━━━ DATA BLOCK ━━━

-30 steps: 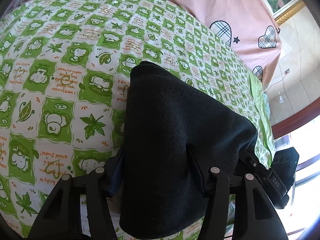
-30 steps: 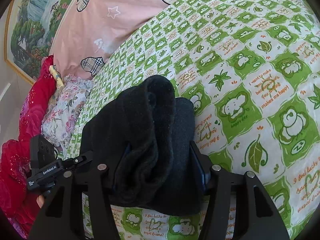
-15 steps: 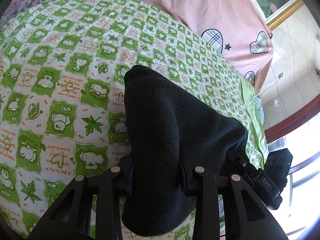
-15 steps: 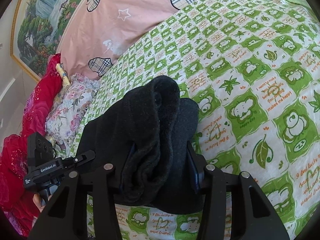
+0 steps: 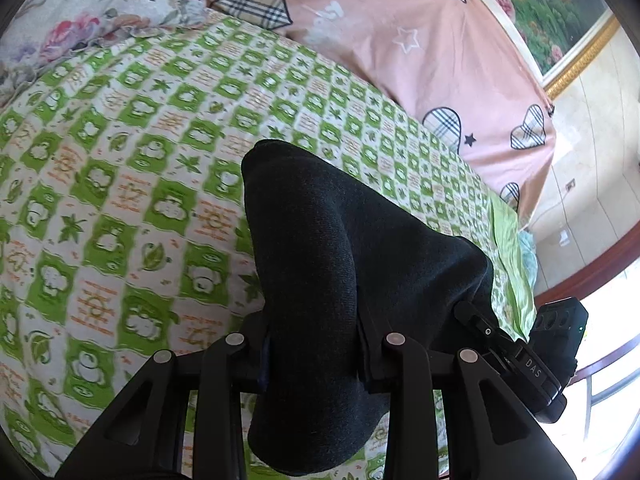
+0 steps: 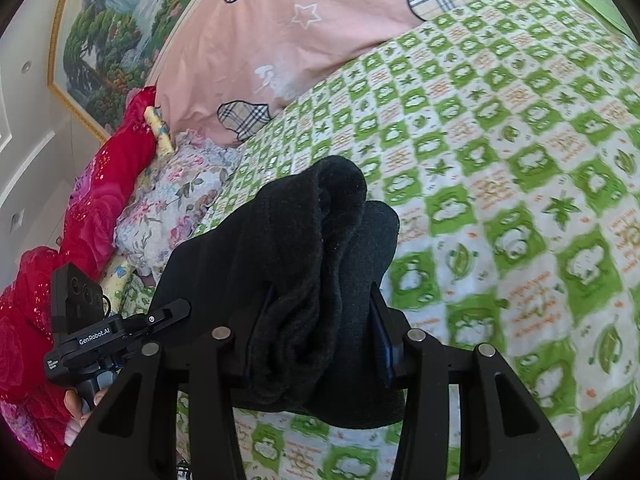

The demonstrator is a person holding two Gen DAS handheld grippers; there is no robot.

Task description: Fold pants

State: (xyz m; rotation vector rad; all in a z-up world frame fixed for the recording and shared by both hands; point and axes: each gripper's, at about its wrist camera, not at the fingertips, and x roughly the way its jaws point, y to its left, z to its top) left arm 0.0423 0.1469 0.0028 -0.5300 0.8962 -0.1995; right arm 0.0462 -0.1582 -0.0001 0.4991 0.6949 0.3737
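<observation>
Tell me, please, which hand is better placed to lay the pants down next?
Probably the right gripper: its fingers, closing on the bunched black pants, have open green bedspread beside them; the left gripper holds only one smooth fold.

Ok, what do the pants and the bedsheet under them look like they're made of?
The black pants look like thick, soft knit or fleece: matte, fuzzy nap, bunching in rounded rolls; the exact fibre can't be told. The bedsheet looks like thin woven cotton or a blend: smooth, flat, matte, with a printed green checker pattern.
</observation>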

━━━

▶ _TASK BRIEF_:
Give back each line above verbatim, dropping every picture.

▶ _SOLUTION TO THIS TASK_:
-30 steps: 
-30 steps: 
-15 steps: 
-15 steps: 
+0 steps: 
+0 steps: 

The demonstrator is a person holding two Gen DAS handheld grippers; there is no robot.

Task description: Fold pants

State: (xyz m; rotation vector rad; all in a z-up world frame fixed for the recording and shared by both hands; point and axes: each gripper's, at about its wrist camera, not at the fingertips, and x roughly the way its jaws point, y to its left, z to its top) left arm 0.0423 0.1469 0.0028 -0.5300 0.8962 -0.1995; right arm 0.0462 -0.1582 -0.0001 0.4991 0.6949 0.3737
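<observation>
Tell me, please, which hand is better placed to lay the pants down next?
Probably the right gripper: its fingers, closing on the bunched black pants, have open green bedspread beside them; the left gripper holds only one smooth fold.

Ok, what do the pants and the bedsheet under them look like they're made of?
The black pants look like thick, soft knit or fleece: matte, fuzzy nap, bunching in rounded rolls; the exact fibre can't be told. The bedsheet looks like thin woven cotton or a blend: smooth, flat, matte, with a printed green checker pattern.
</observation>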

The complete answer has now been given.